Not predicting that other teams would end up on Mardu Vehicles because the deck was the best choice versus Jeskai Saheeli.
Not keeping track of what matchups needed to be worked on while keeping a coherent thread of ‘what matters / what works / what sideboard cards would be potent’ constantly updated.
The software we used wasn’t particularly helpful in this regard, since it wouldn’t push an updated thread to the top because it sorted by the original date.

Going forward for Grand Prix Pittsburgh, it’s important to have a deck that doesn’t completely fold to Mardu Vehicles. Unfortunately that means most of the brews that tried to durdle (Metalwork Colossus, any combo deck involving Paradox Engine) are basically dead on arrival here.
I would look to try the Inspiring Statuary Aetherworks Marvel deck the most for Grand Prix Pittsburgh. Its biggest predator was Jeskai Saheeli, and I really would not expect much of it given how it actually got crushed at the Pro Tour. Mardu Vehicles wasn’t the best matchup, but it was definitely winnable, and postboard games can be made positive depending on how much room you want to make for the matchup.

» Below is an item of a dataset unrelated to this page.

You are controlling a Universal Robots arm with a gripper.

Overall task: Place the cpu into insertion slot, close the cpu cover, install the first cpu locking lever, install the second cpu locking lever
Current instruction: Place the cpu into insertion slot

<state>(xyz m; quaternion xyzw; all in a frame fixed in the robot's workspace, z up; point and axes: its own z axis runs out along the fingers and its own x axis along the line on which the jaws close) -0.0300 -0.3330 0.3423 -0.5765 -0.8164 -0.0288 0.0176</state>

I welcome any questions re: our constructed testing process!

Feb 10, 2017
Thanks for the report Jarvis. I have a question with the future of Jeskai Saheeli... The deck seems to have a decent game vs GB decks (maybe a bit worst vs the energy build) and I found that the Jeskai decks could highly increase their matchup vs Mardu by SB some Fragmentize, Release the Gremlins and/or Weaver of Lightning. How do you see the deck viability going forward, mostly now that they are out of the spot... Thanks
A lot of people tend to overestimate how good they matchup against Mardu vehicles. Sometimes your cards will line up well against them, but other times they will have a multi-avenue attack. Scrounger, Vehicles, Gideon, and potential counterspells all present different difficulties. In addition, their natural aggression makes it tough to perform your combo. I'm not very experienced with Jeskai Saheeli, but it might take a meta shift for it to come out again. BG and Mardu seem to be dominating right now, with some Marvel decks (4 color?) being the wildcard.
Feb 9, 2017
Do you have an updated list for the inspiring statuary aetherworks marvel deck? I'd be very curious to see how you build it and tune it against Mardu Vehicles
Feb 9, 2017
i think mardu still isn't a great matchup, but i'd recommend loading up on some number of release the gremlin / natural state versus them to try to combat Heart of Kiran. ALong with that, Kozilek's Return might be valuable, especially in conjunction with World Breaker or Ulamog.